Next, we ensure that the flight data residing in the S3 bucket is in the same region as the Amazon Redshift cluster. We then run the following copy command.

-- Copy all flight data for Dec 2013 and 2014 from S3 bucket
copy ord_flights 
FROM 's3://<path-to-your-faa-data-bucket>/T_ONTIME.csv' credentials 'aws_iam_role=arn:aws:iam::YOUR-AWS-ACCOUNT:role/<RedshiftIAMRole>' csv IGNOREHEADER 1;

Data enrichment

Businesses have myriad data sources to integrate, normalize, and make consumable by downstream analytic processes. To add to the complications, ingested data is rarely useful in its original form for analysis. Workflows often involve using either open source tools such as Spark or commercially available tools to enrich the ingested data. In this example, we will perform simple transformations on the weather data to convert the air temperature (tmax and tmin) from Celsius to Fahrenheit using a user-defined function (UDF) in the Spark environment.

Spark

// Read weather table from hive
val rawWeatherDF = sqlContext.table("weather")

// Retrieve the header
val header = rawWeatherDF.first()

// Remove the header from the dataframe
val noHeaderWeatherDF = rawWeatherDF.filter(row => row != header)
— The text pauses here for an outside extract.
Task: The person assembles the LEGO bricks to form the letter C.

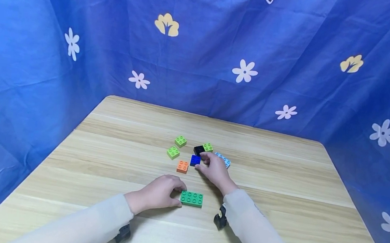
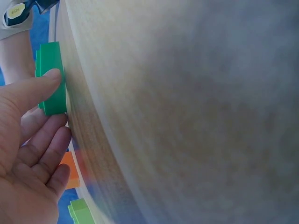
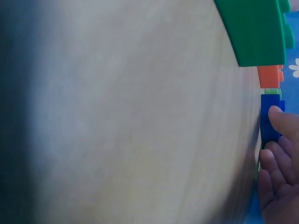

// UDF to convert the air temperature from celsius to fahrenheit
val toFahrenheit = udf {(c: Double) => c * 9 / 5 + 32}

// Apply the UDF to maximum and minimum air temperature
val weatherDF = noHeaderWeatherDF.withColumn("new_tmin", toFahrenheit(noHeaderWeatherDF("tmin")))
                                     .withColumn("new_tmax", toFahrenheit(noHeaderWeatherDF("tmax")))
                                     .drop("tmax")
                                     .drop("tmin")
                                     .withColumnRenamed("new_tmax","tmax")
                                     .withColumnRenamed("new_tmin","tmin")

Data manipulation also consists of excluding or including data fields and columns that are meaningful to the analysis being performed. Because our analysis tries to predict whether a flight will be delayed or not, we will include only columns that help make that determination.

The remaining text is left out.